When the mobile terminal to access the wireless network, if the default WAP gateway address WAP gateway address inconsistencies in the operator's seat, the terminal can be in the middle of WAP gateway deployment of a piece of equipment, and the Department assigned destination NAT function, the device will automatically be forwarded to error messages WAP gateway addresses automatically forwarded to the correct WAP gateway.
2. Network topology
2. First configure the network foundation
AR1
interface GigabitEthernet0/0/0
ip address 192.168.0.100 255.255.255.0
ip route-static 0.0.0.0 0.0.0.0 192.168.0.1
AR2
interface GigabitEthernet0/0/0
ip address 1.1.1.2 255.255.255.0
FW1
interface GigabitEthernet0/0/0
alias GE0/MGMT
ip address 192.168.0.1 255.255.255.0
dhcp select interface
dhcp server gateway-list 192.168.0.1//g0/0/0口不用配置,默认即是这样。

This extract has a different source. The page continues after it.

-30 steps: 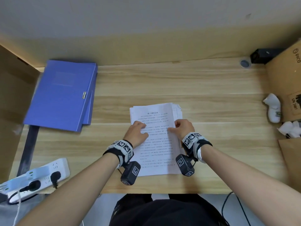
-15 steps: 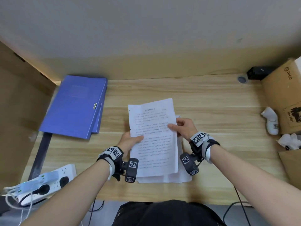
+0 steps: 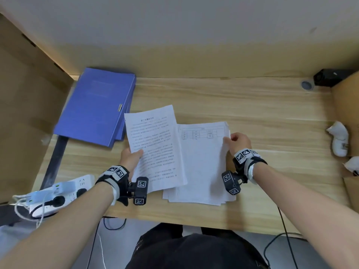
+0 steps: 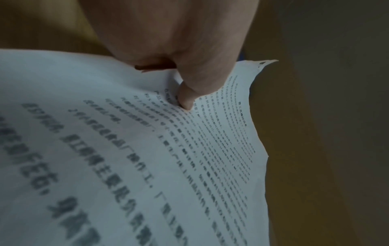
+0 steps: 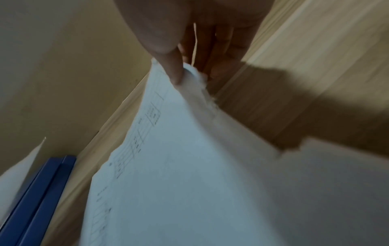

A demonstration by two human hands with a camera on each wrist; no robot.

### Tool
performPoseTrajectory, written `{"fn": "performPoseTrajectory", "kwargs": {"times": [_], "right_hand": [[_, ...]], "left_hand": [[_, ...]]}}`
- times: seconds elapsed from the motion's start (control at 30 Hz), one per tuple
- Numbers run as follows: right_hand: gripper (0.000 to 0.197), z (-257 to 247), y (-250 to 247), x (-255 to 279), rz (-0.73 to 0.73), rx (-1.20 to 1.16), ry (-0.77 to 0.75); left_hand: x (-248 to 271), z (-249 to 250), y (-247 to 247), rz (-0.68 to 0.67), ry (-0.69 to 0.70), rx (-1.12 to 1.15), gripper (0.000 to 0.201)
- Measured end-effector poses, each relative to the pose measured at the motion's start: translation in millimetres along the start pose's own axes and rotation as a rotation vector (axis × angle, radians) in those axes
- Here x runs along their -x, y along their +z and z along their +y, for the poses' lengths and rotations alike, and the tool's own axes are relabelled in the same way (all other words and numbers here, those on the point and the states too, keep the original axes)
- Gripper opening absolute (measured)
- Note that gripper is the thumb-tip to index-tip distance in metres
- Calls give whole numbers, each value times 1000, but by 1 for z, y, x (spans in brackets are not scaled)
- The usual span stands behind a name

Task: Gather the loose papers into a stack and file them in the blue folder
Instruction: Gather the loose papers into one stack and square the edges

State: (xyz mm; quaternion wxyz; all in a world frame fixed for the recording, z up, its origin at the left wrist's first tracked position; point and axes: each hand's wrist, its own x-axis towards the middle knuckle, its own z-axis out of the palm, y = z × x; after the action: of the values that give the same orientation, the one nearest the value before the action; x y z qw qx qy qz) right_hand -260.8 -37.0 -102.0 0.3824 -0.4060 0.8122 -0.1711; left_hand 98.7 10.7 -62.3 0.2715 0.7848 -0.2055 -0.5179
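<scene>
My left hand point(image 3: 134, 155) pinches the left edge of a printed text sheet point(image 3: 155, 146), held above the desk; the thumb point(image 4: 187, 98) presses on its print point(image 4: 147, 166). To its right lies a loose pile of papers point(image 3: 202, 164), the top one bearing a small table. My right hand point(image 3: 233, 141) pinches the pile's upper right edge, thumb on top point(image 5: 174, 73) and the other fingers under the papers point(image 5: 189, 166). The closed blue folder point(image 3: 95, 105) lies at the far left of the desk, also seen edge-on as blue folder point(image 5: 40, 191).
A white power strip point(image 3: 58, 193) with plugs and cables sits at the desk's front left. A cardboard box point(image 3: 347, 113) stands at the right edge, with white objects point(image 3: 339, 138) beside it. A black device point(image 3: 330, 77) sits at the back right. The wooden desk point(image 3: 252, 109) lies behind the papers.
The text sheet has gone from both hands into my left hand alone and moved left. My right hand has shifted right to the pile's edge, uncovering the sheet with the table.
</scene>
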Motion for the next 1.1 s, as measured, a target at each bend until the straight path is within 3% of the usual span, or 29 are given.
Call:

interface GigabitEthernet0/0/1
ip address 1.1.1.1 255.255.255.0
3. Firewall NAT configuration
(1) First G0 / 0/1 untrust area inlet with a mixture
firewall zone untrust
set priority 5
add interface GigabitEthernet0/0/1
(2) configure the policy, and allowing the trust zone area communication untrust
policy interzone trust untrust outbound
policy 1
action permit
(3) configure NAT by way of easy-ip
nat-policy interzone trust untrust outbound
policy 1
action source-nat
easy-ip GigabitEthernet0/0/1
(4) The purpose NAT configuration
to configure the access control list
acl number 3000
rule 1 permit ip source 192.168.0.0 0.0.0.255 destination 2.2.2.2 0//这里2.2.2.2是模拟内网终端访问错误的地址。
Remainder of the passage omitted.